## [Task instructions]
Tell me, please, how many lines in the records below include the word "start". Give no more than the number.

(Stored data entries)
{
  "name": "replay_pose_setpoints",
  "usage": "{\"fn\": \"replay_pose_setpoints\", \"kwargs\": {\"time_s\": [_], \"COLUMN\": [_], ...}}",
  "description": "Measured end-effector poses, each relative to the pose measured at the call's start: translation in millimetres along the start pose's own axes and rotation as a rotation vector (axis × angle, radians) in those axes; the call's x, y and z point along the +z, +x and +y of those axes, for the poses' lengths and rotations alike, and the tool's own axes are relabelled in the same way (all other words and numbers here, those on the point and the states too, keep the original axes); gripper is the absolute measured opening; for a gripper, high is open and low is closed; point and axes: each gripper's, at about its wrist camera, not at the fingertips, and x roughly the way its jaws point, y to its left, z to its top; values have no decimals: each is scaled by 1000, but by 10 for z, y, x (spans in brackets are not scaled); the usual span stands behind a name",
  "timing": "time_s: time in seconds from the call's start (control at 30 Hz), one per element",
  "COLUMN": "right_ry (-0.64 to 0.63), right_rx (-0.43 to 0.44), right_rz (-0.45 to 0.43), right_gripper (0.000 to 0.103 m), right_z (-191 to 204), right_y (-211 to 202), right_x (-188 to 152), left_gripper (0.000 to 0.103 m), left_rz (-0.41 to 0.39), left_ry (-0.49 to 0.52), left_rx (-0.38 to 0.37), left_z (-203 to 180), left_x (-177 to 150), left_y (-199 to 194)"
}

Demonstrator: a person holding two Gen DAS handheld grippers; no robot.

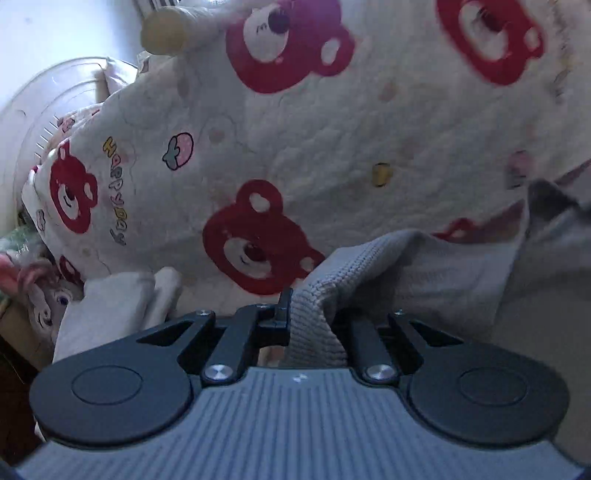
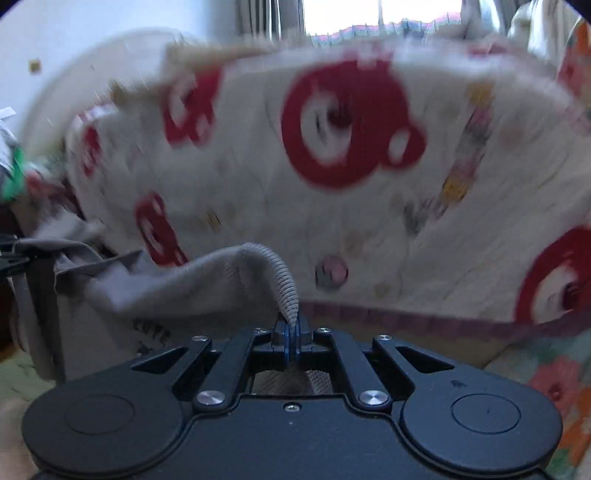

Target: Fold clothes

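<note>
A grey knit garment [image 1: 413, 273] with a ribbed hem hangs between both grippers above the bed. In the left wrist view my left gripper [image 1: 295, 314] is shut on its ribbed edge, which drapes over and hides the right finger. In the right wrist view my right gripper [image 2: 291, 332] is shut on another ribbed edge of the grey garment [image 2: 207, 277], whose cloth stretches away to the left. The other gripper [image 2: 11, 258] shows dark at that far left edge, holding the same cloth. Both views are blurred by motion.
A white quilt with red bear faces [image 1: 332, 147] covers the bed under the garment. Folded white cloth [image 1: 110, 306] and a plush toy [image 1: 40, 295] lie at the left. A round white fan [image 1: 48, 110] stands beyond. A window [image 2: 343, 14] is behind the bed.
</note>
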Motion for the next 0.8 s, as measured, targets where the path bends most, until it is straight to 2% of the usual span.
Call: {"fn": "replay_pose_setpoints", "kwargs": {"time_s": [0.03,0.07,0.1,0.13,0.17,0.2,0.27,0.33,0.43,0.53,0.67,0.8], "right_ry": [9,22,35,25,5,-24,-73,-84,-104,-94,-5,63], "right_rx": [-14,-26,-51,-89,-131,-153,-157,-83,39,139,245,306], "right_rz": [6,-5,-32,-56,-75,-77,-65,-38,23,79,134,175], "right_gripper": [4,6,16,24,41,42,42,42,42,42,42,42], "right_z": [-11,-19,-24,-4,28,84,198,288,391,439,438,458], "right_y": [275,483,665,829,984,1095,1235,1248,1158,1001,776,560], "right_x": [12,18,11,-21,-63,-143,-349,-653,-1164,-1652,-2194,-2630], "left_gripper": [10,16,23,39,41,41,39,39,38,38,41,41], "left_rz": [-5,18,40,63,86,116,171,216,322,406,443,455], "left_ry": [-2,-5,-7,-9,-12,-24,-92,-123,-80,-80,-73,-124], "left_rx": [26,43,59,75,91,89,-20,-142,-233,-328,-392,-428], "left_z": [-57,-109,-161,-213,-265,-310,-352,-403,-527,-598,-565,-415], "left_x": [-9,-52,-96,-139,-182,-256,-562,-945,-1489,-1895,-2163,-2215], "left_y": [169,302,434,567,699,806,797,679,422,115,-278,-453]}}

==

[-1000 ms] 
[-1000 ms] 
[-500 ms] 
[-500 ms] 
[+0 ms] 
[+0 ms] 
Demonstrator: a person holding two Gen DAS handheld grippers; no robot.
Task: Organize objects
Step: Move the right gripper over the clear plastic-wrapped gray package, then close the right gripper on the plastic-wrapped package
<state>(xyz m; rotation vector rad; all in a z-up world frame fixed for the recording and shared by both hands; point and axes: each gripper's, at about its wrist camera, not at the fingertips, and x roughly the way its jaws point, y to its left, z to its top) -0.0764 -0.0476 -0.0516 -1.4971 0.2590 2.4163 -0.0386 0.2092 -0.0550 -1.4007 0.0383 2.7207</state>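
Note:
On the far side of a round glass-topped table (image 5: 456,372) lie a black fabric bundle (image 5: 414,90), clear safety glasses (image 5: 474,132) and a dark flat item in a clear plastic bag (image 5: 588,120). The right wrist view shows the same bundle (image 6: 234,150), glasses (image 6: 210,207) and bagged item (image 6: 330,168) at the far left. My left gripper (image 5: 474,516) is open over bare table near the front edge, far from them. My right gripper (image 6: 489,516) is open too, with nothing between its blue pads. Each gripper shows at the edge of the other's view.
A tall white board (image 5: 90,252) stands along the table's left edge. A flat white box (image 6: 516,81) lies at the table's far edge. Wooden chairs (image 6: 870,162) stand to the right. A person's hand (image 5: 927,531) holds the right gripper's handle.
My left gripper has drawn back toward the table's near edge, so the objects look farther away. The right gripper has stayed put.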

## [Written solution]
2